Japanese Population Falls In All 47 Prefectures For First Time

People walk along a pedestrian crossing at Ginza shopping street on March 31, 2023, in Tokyo. (AP Photo/Eugene Hoshiko)

The population of Japanese nationals fell 801,000 in 2022 from a year earlier to 122,423,038, marking the largest drop and the first time all 47 of the country’s prefectures have seen a decline since the survey began in 1968, government data showed Wednesday.

As of Jan. 1, 2023, Japan’s population, including foreign residents, stood at 125,416,877, down around 511,000 from a year earlier, according to a demographics survey by the Ministry of Internal Affairs and Communications.

The trend indicates an urgent need for Japan to develop measures to address the declining birthrate and improve employment opportunities for youth and women in regional areas.

While Prime Minister Fumio Kishida has called for implementing “unprecedented” measures to boost the birthrate in a last-ditch effort to arrest population decline by 2030, doubts persist about whether such initiatives, which are mostly extensions of existing policies, will be effective.

Advertisement

Japanese nationals declined for the 14th consecutive year in 2022, with a record low of 772,000 births in Japan significantly exceeded by a record high 1.57 million deaths.

Nationals working or studying abroad accounted for a decline of around 7,000 of the population.

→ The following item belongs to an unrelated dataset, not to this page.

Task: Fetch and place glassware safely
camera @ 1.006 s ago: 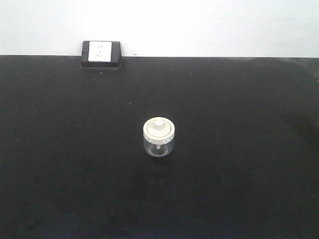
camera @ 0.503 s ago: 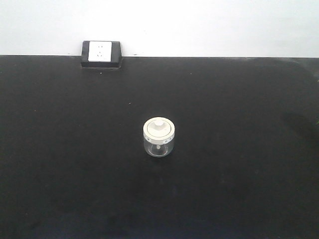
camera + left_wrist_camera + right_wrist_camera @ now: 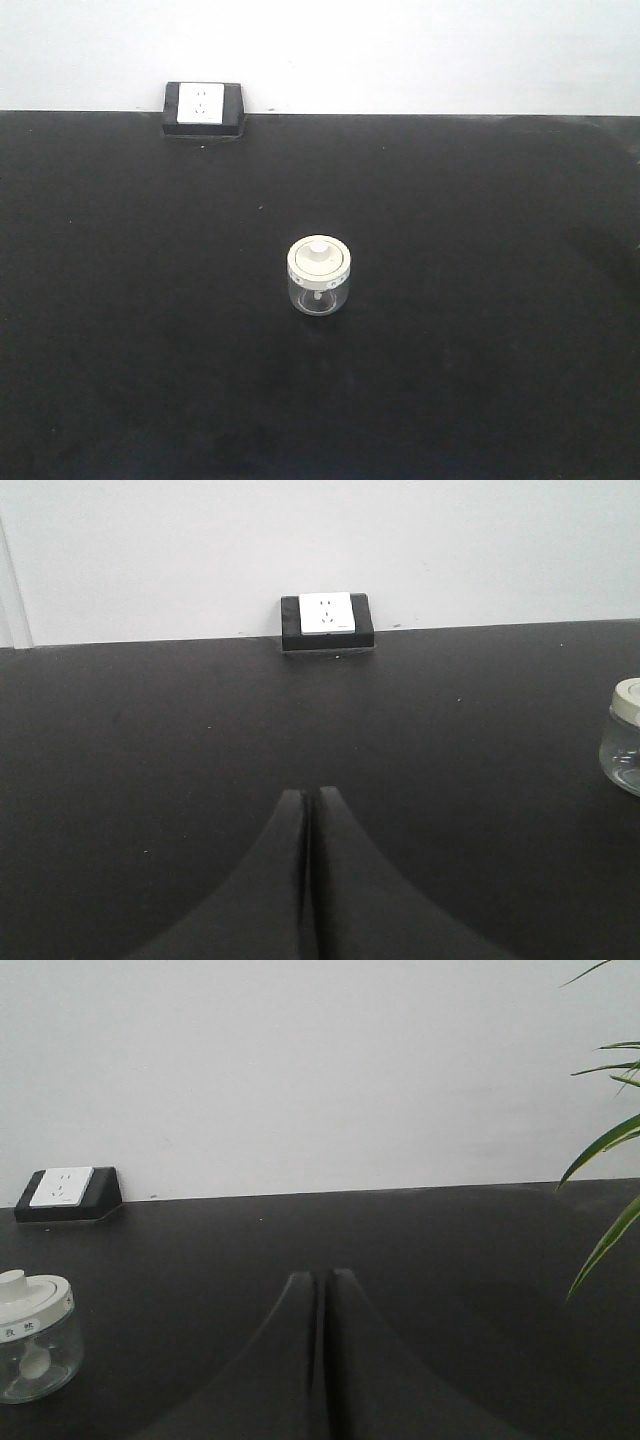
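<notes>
So the biggest thing here is the black table (image 3: 150, 350), filling nearly the whole front view and running back to a plain white wall (image 3: 400, 50). I'll use the glass jar (image 3: 318, 276) as the reference point since it's the thing that matters.

The jar sits upright on the table, roughly mid-surface in the front view, all on its own with nothing touching it. It's a squat clear glass pot with a round cream-white lid (image 3: 318, 259), a little knob in the middle and small dark marks around the lid's rim. From the right wrist camera you can see something small and white inside the glass.

Well behind the jar and off to its left, right where the table meets the wall, there's a black socket box (image 3: 204, 108) with a white outlet face.

Green plant leaves (image 3: 605, 1150) poke in at the far right edge of the right wrist view, well apart from the jar.

The left gripper (image 3: 309, 810) has its two black fingers pressed together, empty, and the jar is off to its right at the frame edge. The right gripper (image 3: 320, 1290) is the same story: fingers closed against each other with nothing between them, jar down at its left. Neither one is touching the jar.
</notes>
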Controlling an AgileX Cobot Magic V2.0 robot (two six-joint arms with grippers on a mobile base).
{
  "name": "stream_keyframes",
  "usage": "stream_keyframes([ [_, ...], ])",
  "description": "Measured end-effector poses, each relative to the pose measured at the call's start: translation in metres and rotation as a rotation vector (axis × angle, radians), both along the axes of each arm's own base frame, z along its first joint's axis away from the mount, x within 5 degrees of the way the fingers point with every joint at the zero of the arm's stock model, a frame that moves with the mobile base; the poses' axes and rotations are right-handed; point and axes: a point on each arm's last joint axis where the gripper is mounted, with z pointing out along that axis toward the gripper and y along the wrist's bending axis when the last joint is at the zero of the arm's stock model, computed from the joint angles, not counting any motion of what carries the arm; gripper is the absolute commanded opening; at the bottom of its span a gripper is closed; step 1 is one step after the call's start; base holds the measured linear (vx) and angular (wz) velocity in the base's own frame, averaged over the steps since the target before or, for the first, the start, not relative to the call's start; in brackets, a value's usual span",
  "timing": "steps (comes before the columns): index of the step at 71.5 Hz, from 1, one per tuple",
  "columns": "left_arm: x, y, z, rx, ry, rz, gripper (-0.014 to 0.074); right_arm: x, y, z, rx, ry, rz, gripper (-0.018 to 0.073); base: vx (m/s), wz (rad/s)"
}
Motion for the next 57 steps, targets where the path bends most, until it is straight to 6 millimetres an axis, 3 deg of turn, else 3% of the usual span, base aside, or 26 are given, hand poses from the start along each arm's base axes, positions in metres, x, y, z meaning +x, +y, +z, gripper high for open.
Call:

The number of Japanese nationals in Okinawa, which had been an outlier the previous year, shrank for first time since comparable data was made available in 1973, the data showed.

japan old
A man walks outside temporary housing in Mashiki, Kumamoto Prefecture, on March 13, 2023. (Kyodo)

The foreign population rose for the first time in three years by around 289,000 to 2,993,839 in the reporting year, as the relaxation of strict COVID-19 border controls facilitated the return of international students and technical interns.

The National Institute of Population and Social Security Research estimates that foreign nationals will make up 10 percent of the population by 2070, with some local governments already engaged in efforts to attract professional talent from Asia.

By prefecture, only Tokyo saw an overall population increase due to the high influx of foreigners to the capital, while Akita Prefecture in northeastern Japan saw the largest population decrease at 1.65 percent.

Among municipalities, 92.4 percent saw a decrease in the population of Japanese nationals, while 7.6 percent experienced an increase.

Those aged 14 and under accounted for 11.82 percent of the Japanese population, falling by 0.18 percentage point from the previous year, while people aged 65 and over increased by 0.15 point to 29.15 percent.

The working population, or people between 15 and 64, rose by 0.03 point to 59.03 percent of the overall population.